Interview: Omar Rodriguez-Lopez Discusses the New Mars Volta Album, 'Noctourniquet'

It isn’t difficult for Omar Rodriguez-Lopez, guitarist, songwriter, producer and all-around conceptual mastermind for art-rock unit the Mars Volta, to define the role that music and creativity plays in his life. “It’s all there is,” he says simply. “I have no other agenda. I don’t want to rule the world, I don’t have a lust for money, I’m not obsessed with sex. Expressing myself through my art is everything. And I’ve been blessed with the opportunity to be able to do it for a living. So what the hell else should I spend my time doing?”

Indeed, even a cursory overview of Rodriguez-Lopez’s output over the past few years makes it hard to fathom how he has time to do much of anything else. Since the release of his band’s last album, 2009’s Octahedron, the 36-year-old musician has issued somewhere in the range of a dozen non–Mars Volta efforts, including one with friend and former Red Hot Chili Peppers guitarist John Frusciante, as well as a film, The Sentimental Engine Slayer, for which, in addition to scoring the soundtrack, he functioned as the writer, producer, director and lead actor.
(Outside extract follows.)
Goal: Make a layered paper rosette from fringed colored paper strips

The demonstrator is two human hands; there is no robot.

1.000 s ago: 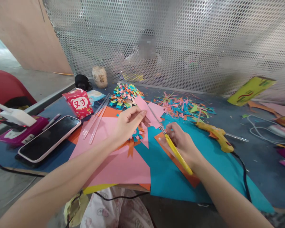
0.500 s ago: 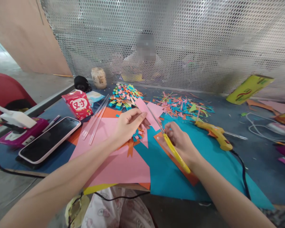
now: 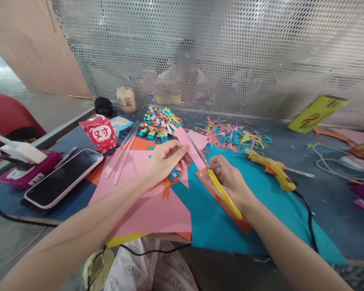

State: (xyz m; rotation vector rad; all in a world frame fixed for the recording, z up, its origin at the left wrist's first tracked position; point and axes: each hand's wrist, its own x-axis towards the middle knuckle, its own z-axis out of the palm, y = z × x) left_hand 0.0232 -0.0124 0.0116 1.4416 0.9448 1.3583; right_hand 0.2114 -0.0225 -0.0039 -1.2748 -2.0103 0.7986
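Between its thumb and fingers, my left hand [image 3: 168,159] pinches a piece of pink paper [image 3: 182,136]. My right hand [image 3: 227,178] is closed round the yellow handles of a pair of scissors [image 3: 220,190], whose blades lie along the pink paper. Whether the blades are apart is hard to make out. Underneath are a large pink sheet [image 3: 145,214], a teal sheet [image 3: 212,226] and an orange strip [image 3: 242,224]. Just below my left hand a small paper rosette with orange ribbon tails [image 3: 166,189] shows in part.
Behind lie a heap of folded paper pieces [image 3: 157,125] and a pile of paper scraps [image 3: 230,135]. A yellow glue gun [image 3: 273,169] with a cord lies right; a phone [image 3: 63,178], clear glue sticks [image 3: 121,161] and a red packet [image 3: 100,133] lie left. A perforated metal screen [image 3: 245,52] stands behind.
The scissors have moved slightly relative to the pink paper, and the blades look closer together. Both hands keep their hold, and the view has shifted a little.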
It was also during this time that Rodriguez-Lopez managed to pull together Noctourniquet, the new Mars Volta record and the band’s sixth studio full-length. Working quickly, as is his nature, he wrote and recorded all the music for the album shortly after mixing Octahedron. “Basically, I finished that record, moved to Mexico, set up my studio and recorded about 30 songs in a two-week span,” he says. “Out of that batch of songs came Noctourniquet.” As he has for all past Mars Volta records, Rodriguez-Lopez composed all the music on his own before bringing in the rest of the band to record their parts. He then turned the finished tracks over to his partner in the Mars Volta, singer Cedric Bixler-Zavala, to add lyrics and vocals.
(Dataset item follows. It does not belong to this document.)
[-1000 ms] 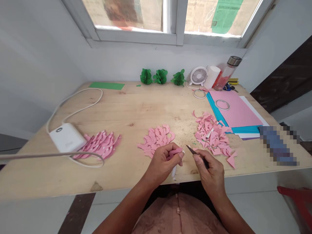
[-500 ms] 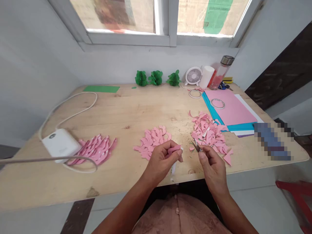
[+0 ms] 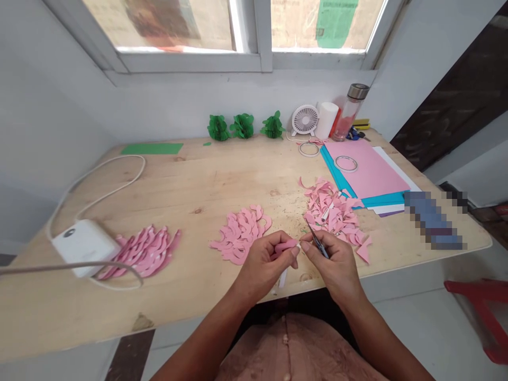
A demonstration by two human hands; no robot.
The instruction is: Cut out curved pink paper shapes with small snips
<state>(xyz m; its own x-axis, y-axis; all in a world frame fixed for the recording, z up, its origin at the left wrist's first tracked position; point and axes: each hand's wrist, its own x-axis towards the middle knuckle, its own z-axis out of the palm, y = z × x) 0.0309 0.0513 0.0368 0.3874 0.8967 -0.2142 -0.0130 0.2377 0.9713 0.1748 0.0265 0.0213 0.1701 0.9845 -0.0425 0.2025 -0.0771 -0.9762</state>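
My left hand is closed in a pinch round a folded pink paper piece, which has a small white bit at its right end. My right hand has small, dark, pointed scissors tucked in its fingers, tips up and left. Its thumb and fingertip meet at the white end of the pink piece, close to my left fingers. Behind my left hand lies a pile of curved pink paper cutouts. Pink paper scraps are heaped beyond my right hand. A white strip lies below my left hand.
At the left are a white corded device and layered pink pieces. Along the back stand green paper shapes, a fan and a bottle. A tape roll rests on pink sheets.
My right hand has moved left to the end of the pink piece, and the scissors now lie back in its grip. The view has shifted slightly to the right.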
The result is both a continuation and a progression of the Mars Volta sound, which is at heart a polyrhythmic, celestial noise shot through with Bixler-Zavala’s frantic vocals and Rodriguez-Lopez’s kinetic, often heavily effected guitar riffs, squiggles and squeals. But the band also steps out into some less-traveled territory, evident in the skittering percussion and electro-rock riffs of leadoff cut “The Whip Hand,” the ambient pop-impressionism of “In Absentia” and the lurching junkyard dub of “The Malkin Jewel.”

Rodriguez-Lopez recently sat down with Guitar World to discuss the writing and recording of Noctourniquet, the unique manner in which the Mars Volta operates and his approach to and relationship with the guitar. He also opened up about the imminent reunion of his pre–Mars Volta band, At the Drive-In. After more than a decade apart, the beloved post-hardcore act, which also included Bixler-Zavala, will be playing select shows throughout 2012, including a headline appearance at this year’s Coachella Festival.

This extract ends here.